• _TASK STATEMENT_
Every line of the material is to be quoted verbatim, minus the pictures.

+--

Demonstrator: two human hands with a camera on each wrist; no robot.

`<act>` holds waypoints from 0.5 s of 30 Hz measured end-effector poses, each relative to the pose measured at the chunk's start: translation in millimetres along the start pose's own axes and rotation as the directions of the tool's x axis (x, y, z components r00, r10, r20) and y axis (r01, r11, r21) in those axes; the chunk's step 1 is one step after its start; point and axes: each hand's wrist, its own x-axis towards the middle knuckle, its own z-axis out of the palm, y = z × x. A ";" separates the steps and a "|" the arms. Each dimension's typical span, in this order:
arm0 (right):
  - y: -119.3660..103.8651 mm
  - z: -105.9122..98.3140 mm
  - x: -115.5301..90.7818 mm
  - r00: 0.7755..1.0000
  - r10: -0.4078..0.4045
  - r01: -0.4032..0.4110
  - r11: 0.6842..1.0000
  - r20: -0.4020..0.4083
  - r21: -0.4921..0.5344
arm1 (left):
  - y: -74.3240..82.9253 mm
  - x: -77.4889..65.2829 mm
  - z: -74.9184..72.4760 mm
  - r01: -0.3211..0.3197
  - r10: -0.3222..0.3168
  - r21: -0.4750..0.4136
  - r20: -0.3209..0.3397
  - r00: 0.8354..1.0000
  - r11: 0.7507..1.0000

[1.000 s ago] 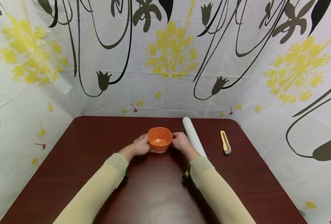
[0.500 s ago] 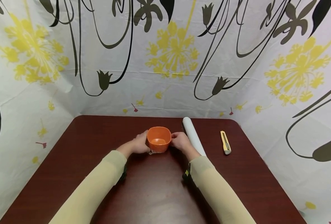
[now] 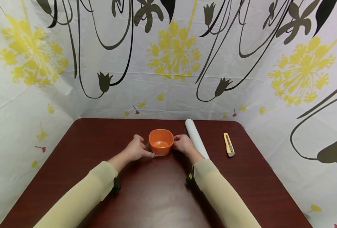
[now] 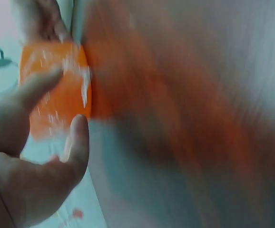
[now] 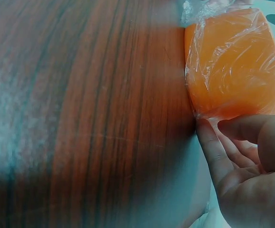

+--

• _EXERCISE OUTPUT_
Demonstrator: two human hands with a camera on each wrist; no robot.

`<act>` holds waypoints from 0.5 s of 30 Hz measured end-effector poses, each relative to the pose measured at the chunk's start: translation in millimetres along the start pose's own axes and rotation as the directions of the tool's x axis (x, y, z components r00, r10, r20) and y axis (r01, r11, r21) in those axes; the chunk's step 1 is one step after its start; point and axes: each hand's wrist, its own x-axis towards the middle knuckle, its own z-axis out of the palm, y = z × x. A ";" separates the steps and a "|" the arms. Each dimension's typical span, in this order:
arm0 (right):
  - y: -119.3660..103.8651 mm
  - z: -105.9122..98.3140 mm
  - x: -115.5301..90.7818 mm
  - r00: 0.7755..1.0000
  - r10: -0.4078..0.4045
  - r01: -0.4032..0.4110
  - r11: 0.6842..1.0000
  - r20: -0.4020..0.4083
  - r21: -0.4921..0.5344
arm1 (left):
  - y: -74.3240..82.9253 mm
  - x: -77.4889..65.2829 mm
  - z: -74.9184..72.4760 mm
  - r01: -0.3211..0.3197
  - r10: -0.3222..0.3168
  - r21: -0.4750..0.4136
  - r20: -0.3209..0.3397
  - r00: 0.8354..1.0000
  - r11: 0.7507..1.0000

[1.000 s ago] 
[0.500 s ago] 
[now] 
[now] 
[now] 

There is no more output to give.